■ WHAT TO WORK ON: This exercise calls for the whole listing to be given again exactly, without images.

****************

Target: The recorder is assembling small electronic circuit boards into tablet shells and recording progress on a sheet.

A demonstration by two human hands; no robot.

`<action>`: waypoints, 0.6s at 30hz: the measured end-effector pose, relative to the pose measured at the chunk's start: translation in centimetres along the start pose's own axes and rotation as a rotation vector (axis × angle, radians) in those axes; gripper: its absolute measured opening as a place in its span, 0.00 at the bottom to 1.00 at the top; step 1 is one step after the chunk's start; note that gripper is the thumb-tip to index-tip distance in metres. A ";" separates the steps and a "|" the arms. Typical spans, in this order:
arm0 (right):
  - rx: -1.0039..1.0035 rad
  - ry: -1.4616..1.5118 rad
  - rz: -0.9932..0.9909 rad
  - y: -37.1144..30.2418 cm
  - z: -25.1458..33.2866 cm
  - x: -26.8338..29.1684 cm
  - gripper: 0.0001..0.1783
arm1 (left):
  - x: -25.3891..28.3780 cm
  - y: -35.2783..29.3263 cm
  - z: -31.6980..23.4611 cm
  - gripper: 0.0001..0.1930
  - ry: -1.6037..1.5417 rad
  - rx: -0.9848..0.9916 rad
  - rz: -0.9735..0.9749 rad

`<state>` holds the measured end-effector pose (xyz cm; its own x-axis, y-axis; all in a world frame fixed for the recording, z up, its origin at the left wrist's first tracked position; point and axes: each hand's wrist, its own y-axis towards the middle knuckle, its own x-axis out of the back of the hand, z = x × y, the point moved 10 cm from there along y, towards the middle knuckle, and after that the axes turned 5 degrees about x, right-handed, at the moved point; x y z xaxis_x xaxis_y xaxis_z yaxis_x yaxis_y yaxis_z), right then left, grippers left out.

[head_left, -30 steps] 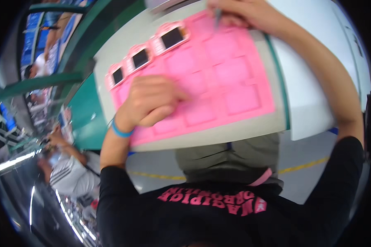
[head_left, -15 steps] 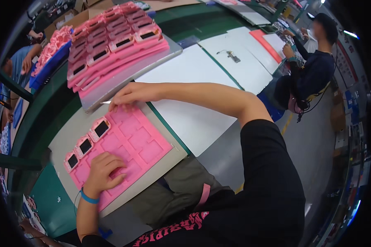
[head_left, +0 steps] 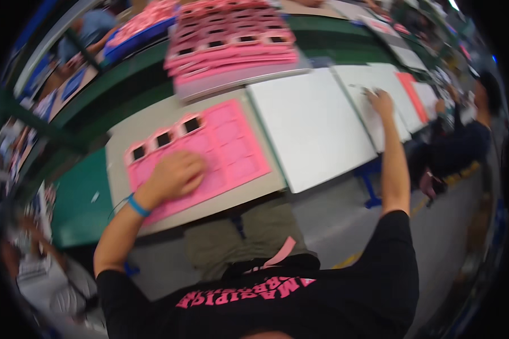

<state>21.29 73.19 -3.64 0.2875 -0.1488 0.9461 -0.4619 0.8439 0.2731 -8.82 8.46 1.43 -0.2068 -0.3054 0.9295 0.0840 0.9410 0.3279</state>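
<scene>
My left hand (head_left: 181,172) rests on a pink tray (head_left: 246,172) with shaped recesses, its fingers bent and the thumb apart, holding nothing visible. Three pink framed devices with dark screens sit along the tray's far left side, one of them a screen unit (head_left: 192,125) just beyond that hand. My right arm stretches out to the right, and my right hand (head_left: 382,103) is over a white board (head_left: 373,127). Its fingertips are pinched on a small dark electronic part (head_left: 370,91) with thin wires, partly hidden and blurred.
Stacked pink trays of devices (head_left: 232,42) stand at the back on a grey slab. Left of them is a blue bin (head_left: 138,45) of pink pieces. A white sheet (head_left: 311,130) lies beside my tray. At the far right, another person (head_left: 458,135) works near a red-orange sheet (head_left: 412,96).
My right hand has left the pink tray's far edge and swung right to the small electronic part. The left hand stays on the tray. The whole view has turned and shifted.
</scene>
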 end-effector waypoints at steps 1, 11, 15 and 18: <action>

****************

■ TASK ANSWER:
Target: The recorder is assembling small electronic circuit boards into tablet shells and recording progress on a sheet.

A demonstration by two human hands; no robot.

`<action>`: waypoints, 0.6s at 30hz: the measured end-effector pose, relative to the pose measured at the chunk's start: translation in centimetres along the start pose's own axes and rotation as a rotation vector (axis × angle, radians) in those axes; gripper: its absolute measured opening as a place in its span, 0.00 at the bottom to 1.00 at the top; step 1 is one step after the chunk's start; note that gripper is the thumb-tip to index-tip distance in metres. A ";" separates the steps and a "|" the arms. Typical spans, in this order:
arm0 (right):
  - rx: -1.0039..1.0035 rad
  - ry: -1.4616..1.5118 rad
  - rz: -0.9932..0.9909 rad
  - y: -37.1144..30.2418 cm
  - z: -25.1458..33.2866 cm
  - x: -26.8338..29.1684 cm
  - gripper: 0.0001..0.1783
arm1 (left):
  - x: -25.3891..28.3780 cm
  - y: -35.2783..29.3263 cm
  - z: -31.6980..23.4611 cm
  - gripper: 0.0001..0.1930
  - ry: -1.6037..1.5417 rad
  - rx: -0.9848..0.9916 rad
  - rz: -0.9735..0.9749 rad

`<state>` holds the measured end-effector pose (xyz cm; its own x-axis, y-axis; all in a world frame fixed for the recording, z up, its origin at the left wrist's first tracked position; point and axes: each hand's wrist, its own y-axis towards the middle knuckle, its own x-axis out of the back of the hand, z = x × y, the point moved 10 cm from there along y, towards the middle knuckle, and after that the axes turned 5 degrees about x, right-handed, at the moved point; x y z xaxis_x xaxis_y xaxis_z yaxis_x yaxis_y yaxis_z), right then left, grippers left out.

[head_left, -30 steps] 
[head_left, -15 steps] 
[head_left, +0 steps] 

<state>21.29 73.19 -3.64 0.2875 -0.1488 0.9461 -0.4619 0.8439 0.2731 -8.82 8.46 1.43 -0.2068 -0.3054 0.9295 0.0840 0.9410 0.3279</state>
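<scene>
My left hand (head_left: 181,172) rests on a pink tray (head_left: 246,172) with shaped recesses, its fingers bent and the thumb apart, holding nothing visible. Three pink framed devices with dark screens sit along the tray's far left side, one of them a screen unit (head_left: 192,125) just beyond that hand. My right arm stretches out to the right, and my right hand (head_left: 382,103) is over a white board (head_left: 373,127). Its fingertips are pinched on a small dark electronic part (head_left: 370,91) with thin wires, partly hidden and blurred.
Stacked pink trays of devices (head_left: 232,42) stand at the back on a grey slab. Left of them is a blue bin (head_left: 138,45) of pink pieces. A white sheet (head_left: 311,130) lies beside my tray. At the far right, another person (head_left: 458,135) works near a red-orange sheet (head_left: 412,96).
My right hand has left the pink tray's far edge and swung right to the small electronic part. The left hand stays on the tray. The whole view has turned and shifted.
</scene>
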 end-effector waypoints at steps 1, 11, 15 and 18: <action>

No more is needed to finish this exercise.